The best subset contains predictors- age, bmi and smoker.
Before model the building, we try to visualise the relationship among the variables in a 3D graph just to get a sense of the data-
p <- plot_ly(train, x = ~age, y = ~charges, z = ~bmi, color = ~smoker, colors = c('red', 'blue'),alpha=0.5) %>%
add_markers() %>%
layout(scene = list(xaxis = list(title = 'age'),
yaxis = list(title = 'charges'),
zaxis = list(title = 'bmi')))
p
We go ahead with building the model-
# Building linear regression model
model<-lm(data=train, charges~age+bmi+smoker)
summary(model)
##
## Call:
## lm(formula = charges ~ age + bmi + smoker, data = train)
##
## Residuals:
## Min 1Q Median 3Q Max
## -12644 -3031 -1030 1382 28903
##
## Coefficients:
## Estimate Std.
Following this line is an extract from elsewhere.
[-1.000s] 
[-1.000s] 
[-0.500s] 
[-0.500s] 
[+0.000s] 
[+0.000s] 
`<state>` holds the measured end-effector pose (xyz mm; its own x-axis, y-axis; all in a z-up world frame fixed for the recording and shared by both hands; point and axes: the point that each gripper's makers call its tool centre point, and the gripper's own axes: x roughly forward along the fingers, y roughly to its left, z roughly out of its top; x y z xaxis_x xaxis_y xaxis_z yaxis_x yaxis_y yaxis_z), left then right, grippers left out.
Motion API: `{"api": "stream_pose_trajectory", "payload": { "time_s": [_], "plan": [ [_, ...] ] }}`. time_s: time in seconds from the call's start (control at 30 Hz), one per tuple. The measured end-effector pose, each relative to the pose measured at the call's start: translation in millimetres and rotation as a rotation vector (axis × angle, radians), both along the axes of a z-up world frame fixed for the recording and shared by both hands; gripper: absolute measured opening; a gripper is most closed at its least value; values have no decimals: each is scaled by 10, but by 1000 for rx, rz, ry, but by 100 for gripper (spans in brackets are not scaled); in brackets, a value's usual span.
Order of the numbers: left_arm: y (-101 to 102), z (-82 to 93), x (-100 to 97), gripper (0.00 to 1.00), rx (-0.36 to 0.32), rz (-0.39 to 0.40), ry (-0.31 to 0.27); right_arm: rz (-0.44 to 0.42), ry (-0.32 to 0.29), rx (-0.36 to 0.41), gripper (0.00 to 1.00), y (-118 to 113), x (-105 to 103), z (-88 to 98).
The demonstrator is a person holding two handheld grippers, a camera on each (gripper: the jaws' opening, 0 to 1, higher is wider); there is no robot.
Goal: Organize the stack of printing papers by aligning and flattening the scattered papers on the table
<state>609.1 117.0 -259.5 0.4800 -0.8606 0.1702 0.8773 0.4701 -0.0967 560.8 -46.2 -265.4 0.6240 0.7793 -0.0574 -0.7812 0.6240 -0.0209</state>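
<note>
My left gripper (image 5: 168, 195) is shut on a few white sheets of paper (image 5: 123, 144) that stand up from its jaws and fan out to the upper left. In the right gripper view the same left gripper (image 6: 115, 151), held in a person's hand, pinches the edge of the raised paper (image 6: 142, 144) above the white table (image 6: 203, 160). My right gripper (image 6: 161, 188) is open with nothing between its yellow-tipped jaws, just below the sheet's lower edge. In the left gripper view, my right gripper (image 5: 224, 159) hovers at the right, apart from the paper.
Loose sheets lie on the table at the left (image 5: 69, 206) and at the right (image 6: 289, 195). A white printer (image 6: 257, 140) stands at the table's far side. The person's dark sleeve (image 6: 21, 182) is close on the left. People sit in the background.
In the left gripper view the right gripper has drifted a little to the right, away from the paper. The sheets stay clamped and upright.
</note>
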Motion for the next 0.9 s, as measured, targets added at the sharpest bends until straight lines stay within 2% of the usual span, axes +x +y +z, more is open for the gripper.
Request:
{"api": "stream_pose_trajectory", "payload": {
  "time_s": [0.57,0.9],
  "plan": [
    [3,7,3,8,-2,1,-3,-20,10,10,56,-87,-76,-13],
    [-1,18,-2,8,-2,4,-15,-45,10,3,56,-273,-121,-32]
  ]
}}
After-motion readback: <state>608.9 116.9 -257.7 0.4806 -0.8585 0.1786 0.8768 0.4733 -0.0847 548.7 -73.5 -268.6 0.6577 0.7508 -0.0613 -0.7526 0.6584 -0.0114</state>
Error t value Pr(>|t|)
## (Intercept) -11182.91 1061.46 -10.54 <2e-16 ***
## age 256.25 13.47 19.02 <2e-16 ***
## bmi 310.28 30.89 10.04 <2e-16 ***
## smokeryes 23921.96 463.45 51.62 <2e-16 ***
## ---
## Signif. codes: 0 '***' 0.001 '**' 0.01 '*' 0.05 '.' 0.1 ' ' 1
##
## Residual standard error: 6136 on 1066 degrees of freedom
## Multiple R-squared: 0.746, Adjusted R-squared: 0.7453
## F-statistic: 1043 on 3 and 1066 DF, p-value: < 2.2e-16
par(mfrow=c(2,2))
plot(model)
par(mfrow=c(1,1))
infIndexPlot(model, var="cook", main="Index Influence Plot")
From the graphs we can see that- * The residuals are normally
distributed (Q-Q plot) * The residuals have constant variance * There
are no obvious high laverage or high influence points
Observation with index 6, has high Cook’s Distance, 0.038. Let’s take a closer look at this observation-
# point has high Studentized Residual > 4 but < 5
a<-as.numeric(train[4,3])
b<-as.numeric(train[4,6])
ggplot(data = train,aes(x = bmi,y = charges,color= smoker))+geom_point()+geom_smooth(method='lm')+
geom_point(aes(x=a,y=b),color='Purple')+annotate("text", x = 125, y = 5400, label = "Possible Outlier",col='Purple')+
theme_hc(bgcolor = "darkunica")
influencePlot(model)
## StudRes Hat CookD
## 1318 -1.439235 0.017027088 0.008961194
## 1048 1.615232 0.018720591 0.012424580
## 1301 4.769467 0.004737299 0.026527834
## 578 4.296606 0.006285999 0.028724195
Now we try to predict the insurance charges of the observations from test data.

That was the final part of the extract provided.